Here's Why We're Watching NOA Lithium Brines' (CVE:NOAL) Cash Burn Situation

Simply Wall St

Even when a business is losing money, it's possible for shareholders to make money if they buy a good business at the right price. For example, biotech and mining exploration companies often lose money for years before finding success with a new treatment or mineral discovery. But the harsh reality is that very many loss making companies burn through all their cash and go bankrupt.

Given this risk, we thought we'd take a look at whether NOA Lithium Brines (CVE:NOAL) shareholders should be worried about its cash burn. For the purposes of this article, cash burn is the annual rate at which an unprofitable company spends cash to fund its growth; its negative free cash flow. Let's start with an examination of the business' cash, relative to its cash burn.

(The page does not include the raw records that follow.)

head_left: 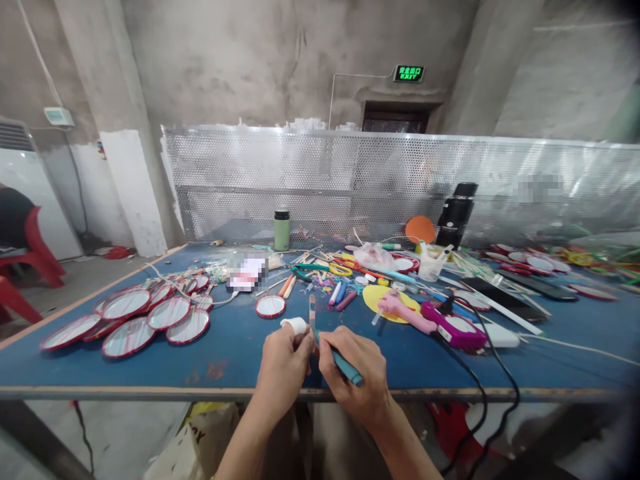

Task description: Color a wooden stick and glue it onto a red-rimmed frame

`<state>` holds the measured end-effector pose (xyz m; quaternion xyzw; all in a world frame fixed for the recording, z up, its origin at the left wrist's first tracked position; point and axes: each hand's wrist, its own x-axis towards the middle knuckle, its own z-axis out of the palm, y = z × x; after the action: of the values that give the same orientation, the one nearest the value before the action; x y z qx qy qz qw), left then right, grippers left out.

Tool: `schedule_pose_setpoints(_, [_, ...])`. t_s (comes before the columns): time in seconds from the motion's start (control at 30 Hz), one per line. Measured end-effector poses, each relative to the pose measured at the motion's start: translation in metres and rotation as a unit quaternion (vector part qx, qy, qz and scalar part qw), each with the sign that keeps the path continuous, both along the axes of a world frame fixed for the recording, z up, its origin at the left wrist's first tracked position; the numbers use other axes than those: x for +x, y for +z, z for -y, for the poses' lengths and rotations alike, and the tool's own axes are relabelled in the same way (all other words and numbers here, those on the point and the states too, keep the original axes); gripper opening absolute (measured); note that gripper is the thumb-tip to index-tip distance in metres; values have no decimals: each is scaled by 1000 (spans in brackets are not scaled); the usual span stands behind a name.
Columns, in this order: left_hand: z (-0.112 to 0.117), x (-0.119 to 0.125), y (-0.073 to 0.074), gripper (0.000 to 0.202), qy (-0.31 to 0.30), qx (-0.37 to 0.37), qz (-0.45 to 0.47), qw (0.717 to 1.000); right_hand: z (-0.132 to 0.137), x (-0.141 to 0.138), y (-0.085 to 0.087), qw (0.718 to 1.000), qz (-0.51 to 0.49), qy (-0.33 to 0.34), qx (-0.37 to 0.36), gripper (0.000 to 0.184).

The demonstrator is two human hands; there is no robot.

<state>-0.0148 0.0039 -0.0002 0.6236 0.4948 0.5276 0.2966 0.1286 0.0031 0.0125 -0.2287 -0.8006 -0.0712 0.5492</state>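
Observation:
My right hand (353, 370) is closed round a teal marker pen (347, 368), held like a pencil with its tip toward the left hand. My left hand (286, 360) pinches the lower part of a thin flat wooden stick (313, 310), which stands upright with brownish and pale bands on it. A white wrap (295, 325) covers one fingertip of that hand. The two hands are close together over the table's front edge. The pen's tip is at or near the stick, but I cannot make out whether they touch. Just beyond lies a small round red-rimmed disc (271, 306).
Several red-rimmed discs (126, 305) are heaped on the left of the blue table (235, 360). Ahead lie markers (346, 300), scissors (340, 269) and a phone (249, 272). To the right are a purple device (453, 327) with black cables and a black flask (456, 217).

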Motion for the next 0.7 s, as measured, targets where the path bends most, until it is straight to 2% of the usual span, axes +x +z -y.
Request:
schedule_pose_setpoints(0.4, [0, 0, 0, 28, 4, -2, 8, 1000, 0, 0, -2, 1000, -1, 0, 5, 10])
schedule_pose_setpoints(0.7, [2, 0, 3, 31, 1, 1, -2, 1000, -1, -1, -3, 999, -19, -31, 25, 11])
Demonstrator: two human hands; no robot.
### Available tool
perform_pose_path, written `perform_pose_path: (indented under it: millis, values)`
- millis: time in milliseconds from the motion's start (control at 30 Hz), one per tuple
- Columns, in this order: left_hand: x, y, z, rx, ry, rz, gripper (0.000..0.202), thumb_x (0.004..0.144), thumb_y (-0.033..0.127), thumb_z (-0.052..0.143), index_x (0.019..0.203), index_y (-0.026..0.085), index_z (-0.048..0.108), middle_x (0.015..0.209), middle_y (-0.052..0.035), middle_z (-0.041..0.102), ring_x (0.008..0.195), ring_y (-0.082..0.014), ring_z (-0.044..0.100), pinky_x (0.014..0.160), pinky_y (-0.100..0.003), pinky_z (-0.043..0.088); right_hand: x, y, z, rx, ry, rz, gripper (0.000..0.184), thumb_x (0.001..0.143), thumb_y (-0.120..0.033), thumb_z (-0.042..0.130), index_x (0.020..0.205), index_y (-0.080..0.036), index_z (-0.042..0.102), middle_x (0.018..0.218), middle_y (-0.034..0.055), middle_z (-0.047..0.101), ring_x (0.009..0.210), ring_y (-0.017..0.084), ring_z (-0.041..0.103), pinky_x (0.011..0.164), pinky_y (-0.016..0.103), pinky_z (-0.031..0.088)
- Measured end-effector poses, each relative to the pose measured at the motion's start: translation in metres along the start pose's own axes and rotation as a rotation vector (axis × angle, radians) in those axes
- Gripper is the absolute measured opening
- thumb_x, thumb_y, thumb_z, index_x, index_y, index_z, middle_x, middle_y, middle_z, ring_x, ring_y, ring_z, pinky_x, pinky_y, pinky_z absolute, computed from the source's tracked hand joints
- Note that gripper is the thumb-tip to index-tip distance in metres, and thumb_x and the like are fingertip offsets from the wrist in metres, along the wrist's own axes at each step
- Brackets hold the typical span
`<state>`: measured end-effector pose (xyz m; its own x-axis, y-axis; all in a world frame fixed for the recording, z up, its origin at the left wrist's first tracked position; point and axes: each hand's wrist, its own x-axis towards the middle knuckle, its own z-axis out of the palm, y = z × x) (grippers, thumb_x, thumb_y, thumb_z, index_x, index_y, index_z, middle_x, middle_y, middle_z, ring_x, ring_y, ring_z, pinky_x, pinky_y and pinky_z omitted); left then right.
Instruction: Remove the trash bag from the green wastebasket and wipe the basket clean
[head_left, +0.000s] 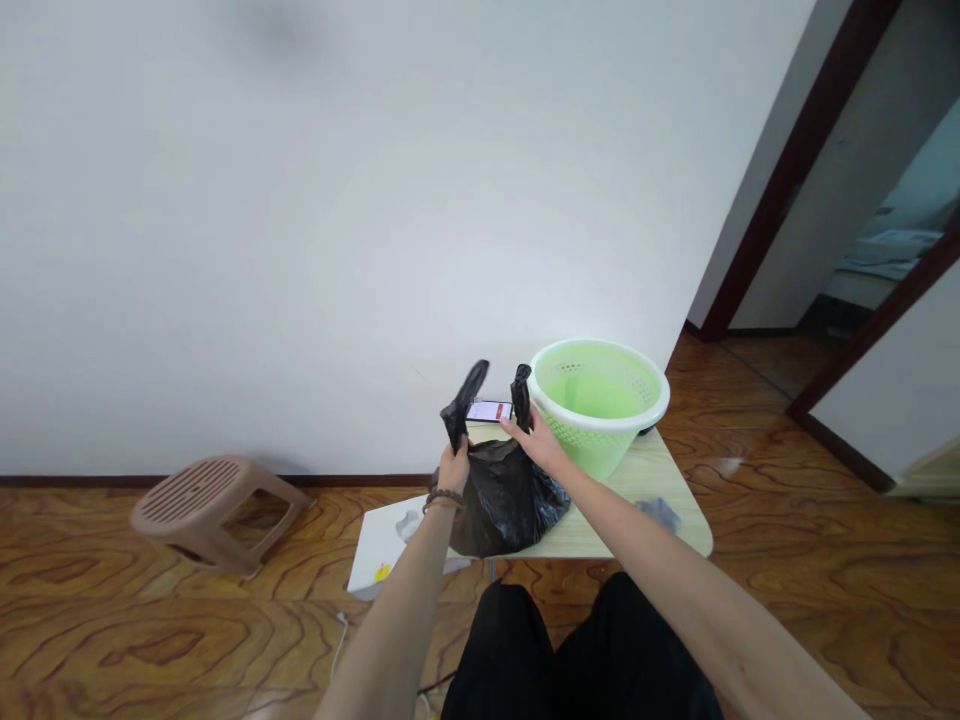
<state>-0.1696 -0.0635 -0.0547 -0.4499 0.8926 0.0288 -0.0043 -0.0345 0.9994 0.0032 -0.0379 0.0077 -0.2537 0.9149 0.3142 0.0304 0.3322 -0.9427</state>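
Observation:
A black plastic bag [502,500] with a full, rounded body rests on the light wooden table [682,480]. My left hand [454,467] is closed round its left handle, which sticks up above the fingers. On the other side my right hand [538,437] grips the right handle, also pointing upward. Between the two handles the bag's mouth is gathered low; its contents are hidden. Just behind the bag lies a phone [489,411] with its screen lit.
A green basket [600,400] with a white rim stands right of the bag. Grey cloth [660,514] lies near the table's right front. A white box [379,545] is at the left, and a brown plastic stool [217,500] stands on the floor by the wall.

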Motion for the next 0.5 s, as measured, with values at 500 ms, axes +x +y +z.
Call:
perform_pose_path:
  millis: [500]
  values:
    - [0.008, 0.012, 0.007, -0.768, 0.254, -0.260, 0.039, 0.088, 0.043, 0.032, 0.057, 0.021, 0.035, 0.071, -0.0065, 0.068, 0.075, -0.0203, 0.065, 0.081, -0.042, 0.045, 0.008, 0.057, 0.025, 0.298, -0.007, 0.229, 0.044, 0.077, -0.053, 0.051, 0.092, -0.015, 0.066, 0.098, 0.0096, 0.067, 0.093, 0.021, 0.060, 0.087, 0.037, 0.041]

How Long Is NOA Lithium Brines' Cash Runway?

A company's cash runway is the amount of time it would take to burn through its cash reserves at its current cash burn rate. In March 2025, NOA Lithium Brines had CA$6.6m in cash, and was debt-free. Importantly, its cash burn was CA$12m over the trailing twelve months. Therefore, from March 2025 it had roughly 7 months of cash runway. That's quite a short cash runway, indicating the company must either reduce its annual cash burn or replenish its cash. The image below shows how its cash balance has been changing over the last few years.

TSXV:NOAL Debt to Equity History August 28th 2025

See our latest analysis for NOA Lithium Brines

How Is NOA Lithium Brines' Cash Burn Changing Over Time?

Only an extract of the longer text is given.